Is STX Next better than Scopic?

STX Next (4.0/5) scores higher overall, but "better" depends on your use case. STX Next is better for python-first companies needing ML capability embedded within software products rather than standalone AI systems. Scopic is better for companies needing senior ML engineers at competitive rates with distributed team flexibility and published case studies across multiple industries.

How do STX Next and Scopic differ in pricing?

STX Next uses fixed project, dedicated team, t&m pricing with a minimum engagement of $50K. Scopic uses dedicated team, t&m, fixed project pricing with a minimum engagement of $30K. Neither firm publishes a full rate card; a discovery call is required for project-specific quotes.

Which is better for enterprise: STX Next or Scopic?

Scopic is the larger team and typically the better enterprise-scale choice.

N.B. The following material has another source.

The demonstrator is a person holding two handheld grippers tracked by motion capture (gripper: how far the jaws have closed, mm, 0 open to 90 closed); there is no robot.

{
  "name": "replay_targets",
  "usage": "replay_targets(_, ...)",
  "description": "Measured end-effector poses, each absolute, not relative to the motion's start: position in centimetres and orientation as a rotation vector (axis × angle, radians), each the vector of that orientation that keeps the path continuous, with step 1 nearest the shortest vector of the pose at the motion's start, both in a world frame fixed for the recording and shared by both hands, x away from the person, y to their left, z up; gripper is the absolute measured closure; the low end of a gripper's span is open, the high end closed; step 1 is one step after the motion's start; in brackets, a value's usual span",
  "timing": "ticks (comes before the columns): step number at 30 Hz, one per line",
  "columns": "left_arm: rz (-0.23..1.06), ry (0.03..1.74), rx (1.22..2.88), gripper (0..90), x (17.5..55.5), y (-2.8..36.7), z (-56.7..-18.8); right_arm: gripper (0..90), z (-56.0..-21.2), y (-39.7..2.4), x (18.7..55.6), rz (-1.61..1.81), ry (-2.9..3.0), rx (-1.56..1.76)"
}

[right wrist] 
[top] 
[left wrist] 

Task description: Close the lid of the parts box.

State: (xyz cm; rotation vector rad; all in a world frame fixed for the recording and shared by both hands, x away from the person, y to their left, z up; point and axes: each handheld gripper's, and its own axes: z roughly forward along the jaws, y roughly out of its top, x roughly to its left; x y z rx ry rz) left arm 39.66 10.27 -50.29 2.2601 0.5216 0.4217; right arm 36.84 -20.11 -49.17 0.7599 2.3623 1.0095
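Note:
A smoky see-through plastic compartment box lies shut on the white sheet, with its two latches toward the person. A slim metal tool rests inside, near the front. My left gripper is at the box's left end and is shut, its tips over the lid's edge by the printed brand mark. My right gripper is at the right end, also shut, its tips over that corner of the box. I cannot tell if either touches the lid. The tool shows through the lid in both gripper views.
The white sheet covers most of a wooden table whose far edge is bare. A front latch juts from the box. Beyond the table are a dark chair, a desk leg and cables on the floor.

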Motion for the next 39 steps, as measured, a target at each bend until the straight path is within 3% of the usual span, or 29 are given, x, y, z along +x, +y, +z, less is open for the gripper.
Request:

For very large programmes, verify team size and compliance coverage directly with each company before shortlisting.

What are the main differences between STX Next and Scopic?

STX Next's primary differentiator is: europe's largest python engineering firm with 700+ engineers, making ml a natural extension of existing python product development. Scopic's primary differentiator is: 20-year distributed firm with 1,000+ remote engineers and published ml case studies in healthcare, manufacturing, and financial risk. They also differ in team size (700–1,000 vs 1,000–2,000), minimum engagement ($50K vs $30K), and primary industries served (Fintech, Healthcare vs Healthcare, Manufacturing).

Last reviewed: July 2026. Verify all details directly with each company before making a decision.